WHAT NEEDS TO BE DONE —
The answer must be the full listing, repeated word for word.

□ □ □

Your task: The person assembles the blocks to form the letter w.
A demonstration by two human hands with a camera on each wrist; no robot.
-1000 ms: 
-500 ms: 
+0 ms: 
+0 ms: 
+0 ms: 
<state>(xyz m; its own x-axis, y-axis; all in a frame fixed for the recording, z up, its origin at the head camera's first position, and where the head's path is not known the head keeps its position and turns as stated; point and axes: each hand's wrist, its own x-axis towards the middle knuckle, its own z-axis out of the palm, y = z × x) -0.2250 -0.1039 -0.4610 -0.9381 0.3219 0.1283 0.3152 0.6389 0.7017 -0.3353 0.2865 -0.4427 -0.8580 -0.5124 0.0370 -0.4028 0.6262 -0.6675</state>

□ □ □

FINISHED TASK —
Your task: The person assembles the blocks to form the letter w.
A demonstration by two human hands with a camera on each wrist; no robot.
-1000 ms: 
-500 ms: 
+0 ms: 
+0 ms: 
+0 ms: 
<state>(xyz m; its own x-axis, y-axis; all in a frame fixed for the recording, z up, its origin at the head camera's first position, and where the head's path is not known the head keeps its position and turns as stated; point and axes: each hand's wrist, its own x-axis towards the middle knuckle, its own z-axis out of the palm, y = z × x) -0.2250 -0.1039 -0.4610 -0.9381 0.3219 0.1283 0.3152 0.6389 0.7017 -0.3353 0.2865 -0.4427 -0.8580 -0.5124 0.0370 -0.4028 0.6262 -0.6675</state>

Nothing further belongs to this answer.